Information given:
== Segment start ==

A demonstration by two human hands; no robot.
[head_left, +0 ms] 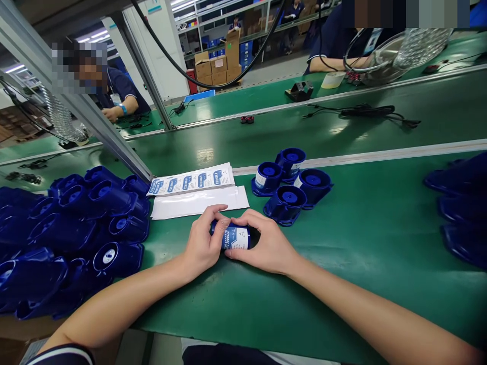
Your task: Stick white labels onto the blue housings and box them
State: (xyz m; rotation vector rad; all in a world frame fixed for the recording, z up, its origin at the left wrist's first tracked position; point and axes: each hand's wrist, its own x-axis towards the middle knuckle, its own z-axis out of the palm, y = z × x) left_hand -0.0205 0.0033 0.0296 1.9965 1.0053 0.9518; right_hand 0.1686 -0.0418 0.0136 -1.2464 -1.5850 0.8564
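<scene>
Between my two hands, low over the green bench, lies a dark blue plastic housing (249, 237) with a blue and white label (235, 238) facing up on its side. My left hand (207, 235) grips its left end, the thumb pressed on the label's left part. Around the right end curls my right hand (266, 241), its thumb along the lower edge of the label. Just beyond my hands are a printed label sheet (190, 181) and a white backing strip (198, 202). Several similar housings (289, 197) stand in a group to the right of the sheets, some with labels showing.
A large heap of blue housings (72, 218) fills the left side of the bench (342, 294). More blue parts (464, 203) lie at the far right. A metal post (95, 111) rises at left. Beyond the bench lie a black cable (365, 110) and two people at work.
</scene>
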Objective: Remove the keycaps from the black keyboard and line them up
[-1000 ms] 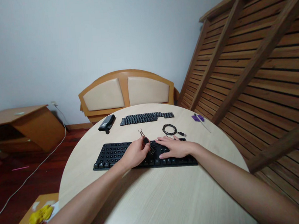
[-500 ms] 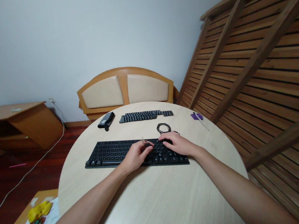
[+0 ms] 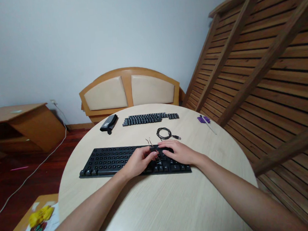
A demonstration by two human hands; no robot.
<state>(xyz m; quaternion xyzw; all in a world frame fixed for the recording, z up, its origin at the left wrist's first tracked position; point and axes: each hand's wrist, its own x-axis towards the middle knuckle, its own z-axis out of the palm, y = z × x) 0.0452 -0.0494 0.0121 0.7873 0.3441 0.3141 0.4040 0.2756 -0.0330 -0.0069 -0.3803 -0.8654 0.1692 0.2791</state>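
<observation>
A black keyboard lies across the near middle of the table; most of its left side lacks keycaps, while caps remain along the bottom row and at the right. My left hand is closed on a wire keycap puller with a black handle. One pair of wire ends points up and away, the other down at the keys on the keyboard's right part. Resting over the keyboard's right end, my right hand has its fingers stretched out, with the fingertips close to the puller.
Rows of removed keycaps lie at the table's far side. Left of them is a folded black pouch. A coiled cable sits behind the keyboard. A purple item with a thin rod lies at the right.
The keyboard has slid left and slightly nearer, and its cable coil moved left, bringing the plug into view. The puller in my left hand now stands more upright.
</observation>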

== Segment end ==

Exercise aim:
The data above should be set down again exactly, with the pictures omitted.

Exercise result:
A demonstration by two human hands; no robot.
[head_left, +0 ms] 
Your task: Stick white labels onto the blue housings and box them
State: (xyz m; rotation vector rad; all in a world frame fixed for the recording, z up, its origin at the left wrist's first tracked position; point and axes: each hand's wrist, its own x-axis towards the middle knuckle, its own z-axis out of the palm, y = z × x) left_hand -0.0205 0.0033 0.0296 1.9965 1.0053 0.9518; right_hand 0.1686 -0.0418 0.0136 -1.2464 -1.5850 0.8564
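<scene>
Between my two hands, low over the green bench, lies a dark blue plastic housing (249, 237) with a blue and white label (235, 238) facing up on its side. My left hand (207, 235) grips its left end, the thumb pressed on the label's left part. Around the right end curls my right hand (266, 241), its thumb along the lower edge of the label. Just beyond my hands are a printed label sheet (190, 181) and a white backing strip (198, 202). Several similar housings (289, 197) stand in a group to the right of the sheets, some with labels showing.
A large heap of blue housings (72, 218) fills the left side of the bench (342, 294). More blue parts (464, 203) lie at the far right. A metal post (95, 111) rises at left. Beyond the bench lie a black cable (365, 110) and two people at work.
</scene>
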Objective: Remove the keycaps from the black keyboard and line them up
[-1000 ms] 
[-500 ms] 
[+0 ms] 
A demonstration by two human hands; no robot.
<state>(xyz m; quaternion xyzw; all in a world frame fixed for the recording, z up, its origin at the left wrist's first tracked position; point and axes: each hand's wrist, its own x-axis towards the middle knuckle, its own z-axis out of the palm, y = z × x) 0.0452 -0.0494 0.0121 0.7873 0.3441 0.3141 0.4040 0.2756 -0.0330 -0.0069 -0.3803 -0.8654 0.1692 0.2791</state>
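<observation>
A black keyboard lies across the near middle of the table; most of its left side lacks keycaps, while caps remain along the bottom row and at the right. My left hand is closed on a wire keycap puller with a black handle. One pair of wire ends points up and away, the other down at the keys on the keyboard's right part. Resting over the keyboard's right end, my right hand has its fingers stretched out, with the fingertips close to the puller.
Rows of removed keycaps lie at the table's far side. Left of them is a folded black pouch. A coiled cable sits behind the keyboard. A purple item with a thin rod lies at the right.
The keyboard has slid left and slightly nearer, and its cable coil moved left, bringing the plug into view. The puller in my left hand now stands more upright.
</observation>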

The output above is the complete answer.